**WORK INSTRUCTION**
All of the data below should be printed again word for word, pictures excluded.

**DATASET EXTRACT**

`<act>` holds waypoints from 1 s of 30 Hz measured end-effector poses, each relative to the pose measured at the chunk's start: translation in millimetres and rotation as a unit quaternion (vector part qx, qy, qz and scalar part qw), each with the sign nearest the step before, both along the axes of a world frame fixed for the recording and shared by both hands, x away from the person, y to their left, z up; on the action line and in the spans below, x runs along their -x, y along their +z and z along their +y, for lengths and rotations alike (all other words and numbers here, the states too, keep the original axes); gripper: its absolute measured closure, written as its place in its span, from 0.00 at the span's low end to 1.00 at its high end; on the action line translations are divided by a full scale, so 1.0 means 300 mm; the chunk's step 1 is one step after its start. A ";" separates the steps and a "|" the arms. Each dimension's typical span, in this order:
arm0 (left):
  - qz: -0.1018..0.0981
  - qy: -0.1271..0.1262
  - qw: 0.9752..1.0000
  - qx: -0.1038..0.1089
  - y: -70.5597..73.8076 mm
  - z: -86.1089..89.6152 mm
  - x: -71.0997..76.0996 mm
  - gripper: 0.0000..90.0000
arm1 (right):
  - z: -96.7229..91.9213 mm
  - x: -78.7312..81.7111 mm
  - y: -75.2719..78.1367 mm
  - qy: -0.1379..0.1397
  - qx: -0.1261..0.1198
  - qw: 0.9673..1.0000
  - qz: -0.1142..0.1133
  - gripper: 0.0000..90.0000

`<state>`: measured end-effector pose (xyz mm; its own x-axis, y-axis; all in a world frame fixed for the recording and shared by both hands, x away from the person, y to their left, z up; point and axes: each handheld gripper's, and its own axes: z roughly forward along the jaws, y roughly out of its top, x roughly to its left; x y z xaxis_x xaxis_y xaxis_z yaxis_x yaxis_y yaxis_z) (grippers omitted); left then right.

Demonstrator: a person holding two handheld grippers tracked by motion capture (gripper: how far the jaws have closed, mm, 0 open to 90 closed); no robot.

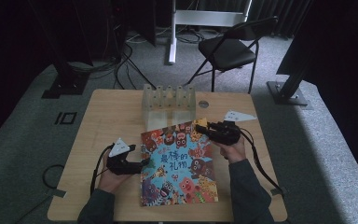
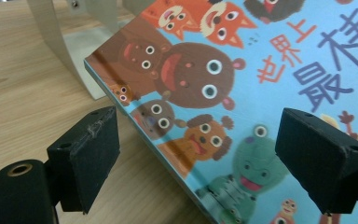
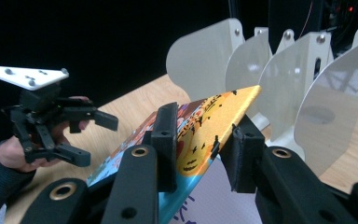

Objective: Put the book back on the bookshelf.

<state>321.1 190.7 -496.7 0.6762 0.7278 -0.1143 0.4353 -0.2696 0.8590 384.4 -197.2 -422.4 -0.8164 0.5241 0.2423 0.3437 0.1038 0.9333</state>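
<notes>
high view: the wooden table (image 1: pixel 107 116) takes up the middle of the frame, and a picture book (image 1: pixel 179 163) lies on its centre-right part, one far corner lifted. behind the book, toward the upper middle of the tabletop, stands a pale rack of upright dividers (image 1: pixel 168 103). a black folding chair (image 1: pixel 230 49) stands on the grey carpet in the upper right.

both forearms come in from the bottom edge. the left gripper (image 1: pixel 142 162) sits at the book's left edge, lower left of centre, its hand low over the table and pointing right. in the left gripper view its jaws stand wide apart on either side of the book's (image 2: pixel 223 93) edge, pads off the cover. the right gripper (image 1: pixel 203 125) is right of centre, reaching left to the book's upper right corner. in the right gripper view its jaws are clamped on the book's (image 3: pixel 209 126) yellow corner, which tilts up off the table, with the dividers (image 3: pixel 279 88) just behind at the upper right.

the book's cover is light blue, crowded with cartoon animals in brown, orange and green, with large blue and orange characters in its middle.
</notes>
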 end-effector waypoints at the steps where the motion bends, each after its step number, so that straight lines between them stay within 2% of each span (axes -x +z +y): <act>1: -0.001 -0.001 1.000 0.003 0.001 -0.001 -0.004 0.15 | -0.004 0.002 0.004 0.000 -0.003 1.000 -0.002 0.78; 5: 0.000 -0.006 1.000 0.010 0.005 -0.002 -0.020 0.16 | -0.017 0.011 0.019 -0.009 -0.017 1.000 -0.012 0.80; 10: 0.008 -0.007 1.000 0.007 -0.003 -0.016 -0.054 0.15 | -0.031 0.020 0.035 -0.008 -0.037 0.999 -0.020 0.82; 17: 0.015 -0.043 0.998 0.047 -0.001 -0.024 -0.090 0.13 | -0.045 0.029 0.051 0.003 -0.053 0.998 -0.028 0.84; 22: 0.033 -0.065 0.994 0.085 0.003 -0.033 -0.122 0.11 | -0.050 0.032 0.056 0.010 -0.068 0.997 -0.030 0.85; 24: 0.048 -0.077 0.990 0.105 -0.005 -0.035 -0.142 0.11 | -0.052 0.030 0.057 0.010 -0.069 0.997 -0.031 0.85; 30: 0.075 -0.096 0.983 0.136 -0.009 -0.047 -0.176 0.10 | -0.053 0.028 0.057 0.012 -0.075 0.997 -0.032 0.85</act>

**RESPONSE**
`<act>` holds waypoints from 1 s of 30 Hz measured end-effector poses, each relative to the pose measured at the chunk's start: translation in millimetres and rotation as a unit quaternion (vector part qx, qy, qz and scalar part qw), each with the sign nearest the step before, both along the axes of a world frame fixed for the recording and shared by both hands, x away from the person, y to their left, z up; on the action line and in the spans below, x runs along their -x, y along their +z and z along their +y, for lengths and rotations alike (all other words and numbers here, the states too, keep the original axes); gripper: its absolute measured closure, written as its place in its span, from 0.00 at the span's low end to 1.00 at its high end; on the action line translations are divided by a full scale, so 1.0 means 300 mm; the chunk's step 1 is one step after its start. A ";" separates the steps and a "|" the arms. Each dimension's typical span, in this order:
arm0 (left):
  - qz: -0.1018..0.0981
  - qy: -0.1271..0.1262
  - qw: 0.9752..1.0000
  - qx: -0.1038..0.1089
  - y: -70.5597..73.8076 mm
  - z: -86.1089..89.6152 mm
  - x: -71.0997..76.0996 mm
  - gripper: 0.0000..90.0000
arm1 (right):
  - z: -96.7229..91.9213 mm
  - x: -78.7312..81.7111 mm
  - y: -75.2719..78.1367 mm
  - qy: -0.1379..0.1397
  - qx: -0.1261..0.1198
  - qw: 0.9673..1.0000
  - qz: -0.1142..0.1133
  - gripper: 0.0000..90.0000

`<state>`: measured end-effector pose (xyz mm; its own x-axis, y-axis; all in a world frame fixed for the recording and shared by both hands, x away from the person, y to their left, z up; point and axes: each handheld gripper's, and its own axes: z roughly forward along the jaws, y roughly out of its top, x roughly to its left; x y z xaxis_x xaxis_y xaxis_z yaxis_x yaxis_y yaxis_z) (grippers omitted); left then right.

Demonstrator: a person holding two handheld grippers tracked by motion capture (gripper: how far the jaws have closed, mm, 0 open to 90 closed); no robot.


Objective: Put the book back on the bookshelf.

<state>321.1 190.7 -496.7 0.6762 0.7278 -0.1143 0.4353 -0.2696 0.8590 384.4 -197.2 -422.4 -0.8164 0.5241 0.2423 0.3437 0.1038 0.9333</state>
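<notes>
high view: the wooden table (image 1: pixel 107 116) takes up the middle of the frame, and a picture book (image 1: pixel 179 163) lies on its centre-right part, one far corner lifted. behind the book, toward the upper middle of the tabletop, stands a pale rack of upright dividers (image 1: pixel 168 103). a black folding chair (image 1: pixel 230 49) stands on the grey carpet in the upper right.

both forearms come in from the bottom edge. the left gripper (image 1: pixel 142 162) sits at the book's left edge, lower left of centre, its hand low over the table and pointing right. in the left gripper view its jaws stand wide apart on either side of the book's (image 2: pixel 223 93) edge, pads off the cover. the right gripper (image 1: pixel 203 125) is right of centre, reaching left to the book's upper right corner. in the right gripper view its jaws are clamped on the book's (image 3: pixel 209 126) yellow corner, which tilts up off the table, with the dividers (image 3: pixel 279 88) just behind at the upper right.

the book's cover is light blue, crowded with cartoon animals in brown, orange and green, with large blue and orange characters in its middle.
</notes>
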 end-effector waypoints at the steps where the motion bends, each after its step number, so that straight lines between them stay within 2% of each span (axes -x +z +y): <act>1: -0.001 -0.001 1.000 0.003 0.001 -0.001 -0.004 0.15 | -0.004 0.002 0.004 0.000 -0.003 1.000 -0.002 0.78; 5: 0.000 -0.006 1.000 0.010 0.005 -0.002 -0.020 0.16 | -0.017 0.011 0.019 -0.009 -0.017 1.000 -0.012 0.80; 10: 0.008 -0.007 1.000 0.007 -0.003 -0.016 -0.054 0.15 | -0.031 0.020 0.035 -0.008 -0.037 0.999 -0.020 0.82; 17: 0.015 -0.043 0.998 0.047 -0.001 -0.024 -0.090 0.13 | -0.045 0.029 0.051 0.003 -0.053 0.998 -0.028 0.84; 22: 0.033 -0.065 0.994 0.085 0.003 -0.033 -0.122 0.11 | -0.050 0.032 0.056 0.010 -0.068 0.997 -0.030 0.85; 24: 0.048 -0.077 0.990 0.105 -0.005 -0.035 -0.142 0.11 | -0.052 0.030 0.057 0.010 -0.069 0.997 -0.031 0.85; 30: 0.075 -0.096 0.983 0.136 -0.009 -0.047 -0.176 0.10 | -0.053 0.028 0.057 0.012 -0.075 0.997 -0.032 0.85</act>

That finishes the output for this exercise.